EXERCISE DETAILS: Return the listing that follows, word for word.
———
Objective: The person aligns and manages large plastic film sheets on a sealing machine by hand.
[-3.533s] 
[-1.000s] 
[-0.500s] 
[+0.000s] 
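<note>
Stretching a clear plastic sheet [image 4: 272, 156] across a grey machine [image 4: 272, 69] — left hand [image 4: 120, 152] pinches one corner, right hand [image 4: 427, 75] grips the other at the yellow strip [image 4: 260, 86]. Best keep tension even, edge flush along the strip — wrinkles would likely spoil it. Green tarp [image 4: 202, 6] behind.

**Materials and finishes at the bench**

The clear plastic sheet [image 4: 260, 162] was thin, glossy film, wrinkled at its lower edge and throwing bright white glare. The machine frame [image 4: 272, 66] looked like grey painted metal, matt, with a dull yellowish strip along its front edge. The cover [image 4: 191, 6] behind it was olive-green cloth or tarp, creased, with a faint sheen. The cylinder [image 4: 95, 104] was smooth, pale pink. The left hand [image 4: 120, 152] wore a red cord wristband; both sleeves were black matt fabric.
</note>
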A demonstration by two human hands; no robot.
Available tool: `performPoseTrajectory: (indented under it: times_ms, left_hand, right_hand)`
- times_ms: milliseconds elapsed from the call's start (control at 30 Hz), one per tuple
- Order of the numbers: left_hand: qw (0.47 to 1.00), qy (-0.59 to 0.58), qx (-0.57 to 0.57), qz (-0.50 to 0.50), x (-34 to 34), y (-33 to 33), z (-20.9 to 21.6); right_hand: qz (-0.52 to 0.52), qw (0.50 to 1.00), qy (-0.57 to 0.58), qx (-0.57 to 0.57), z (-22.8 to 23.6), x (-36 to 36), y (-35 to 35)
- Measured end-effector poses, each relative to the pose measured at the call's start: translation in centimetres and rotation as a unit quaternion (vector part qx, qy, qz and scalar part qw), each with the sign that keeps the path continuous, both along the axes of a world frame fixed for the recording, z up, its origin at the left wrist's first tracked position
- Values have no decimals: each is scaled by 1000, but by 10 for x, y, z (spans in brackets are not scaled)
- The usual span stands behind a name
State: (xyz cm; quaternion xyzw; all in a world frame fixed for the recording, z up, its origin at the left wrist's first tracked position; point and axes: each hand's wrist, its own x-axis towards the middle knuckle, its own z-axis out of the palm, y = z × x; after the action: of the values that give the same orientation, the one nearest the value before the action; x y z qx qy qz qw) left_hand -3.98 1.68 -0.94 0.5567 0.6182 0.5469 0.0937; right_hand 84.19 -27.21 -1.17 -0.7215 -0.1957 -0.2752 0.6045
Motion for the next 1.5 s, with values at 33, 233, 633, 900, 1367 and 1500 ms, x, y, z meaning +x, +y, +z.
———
EXERCISE RESULT:
Objective: The person aligns and manages large plastic film sheets on a sealing machine by hand.
[-3.533s] 
[-1.000s] 
[-0.500s] 
[+0.000s] 
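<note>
Stretching a clear plastic sheet [image 4: 272, 156] across a grey machine [image 4: 272, 69] — left hand [image 4: 120, 152] pinches one corner, right hand [image 4: 427, 75] grips the other at the yellow strip [image 4: 260, 86]. Best keep tension even, edge flush along the strip — wrinkles would likely spoil it. Green tarp [image 4: 202, 6] behind.

**Materials and finishes at the bench**

The clear plastic sheet [image 4: 260, 162] was thin, glossy film, wrinkled at its lower edge and throwing bright white glare. The machine frame [image 4: 272, 66] looked like grey painted metal, matt, with a dull yellowish strip along its front edge. The cover [image 4: 191, 6] behind it was olive-green cloth or tarp, creased, with a faint sheen. The cylinder [image 4: 95, 104] was smooth, pale pink. The left hand [image 4: 120, 152] wore a red cord wristband; both sleeves were black matt fabric.
</note>
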A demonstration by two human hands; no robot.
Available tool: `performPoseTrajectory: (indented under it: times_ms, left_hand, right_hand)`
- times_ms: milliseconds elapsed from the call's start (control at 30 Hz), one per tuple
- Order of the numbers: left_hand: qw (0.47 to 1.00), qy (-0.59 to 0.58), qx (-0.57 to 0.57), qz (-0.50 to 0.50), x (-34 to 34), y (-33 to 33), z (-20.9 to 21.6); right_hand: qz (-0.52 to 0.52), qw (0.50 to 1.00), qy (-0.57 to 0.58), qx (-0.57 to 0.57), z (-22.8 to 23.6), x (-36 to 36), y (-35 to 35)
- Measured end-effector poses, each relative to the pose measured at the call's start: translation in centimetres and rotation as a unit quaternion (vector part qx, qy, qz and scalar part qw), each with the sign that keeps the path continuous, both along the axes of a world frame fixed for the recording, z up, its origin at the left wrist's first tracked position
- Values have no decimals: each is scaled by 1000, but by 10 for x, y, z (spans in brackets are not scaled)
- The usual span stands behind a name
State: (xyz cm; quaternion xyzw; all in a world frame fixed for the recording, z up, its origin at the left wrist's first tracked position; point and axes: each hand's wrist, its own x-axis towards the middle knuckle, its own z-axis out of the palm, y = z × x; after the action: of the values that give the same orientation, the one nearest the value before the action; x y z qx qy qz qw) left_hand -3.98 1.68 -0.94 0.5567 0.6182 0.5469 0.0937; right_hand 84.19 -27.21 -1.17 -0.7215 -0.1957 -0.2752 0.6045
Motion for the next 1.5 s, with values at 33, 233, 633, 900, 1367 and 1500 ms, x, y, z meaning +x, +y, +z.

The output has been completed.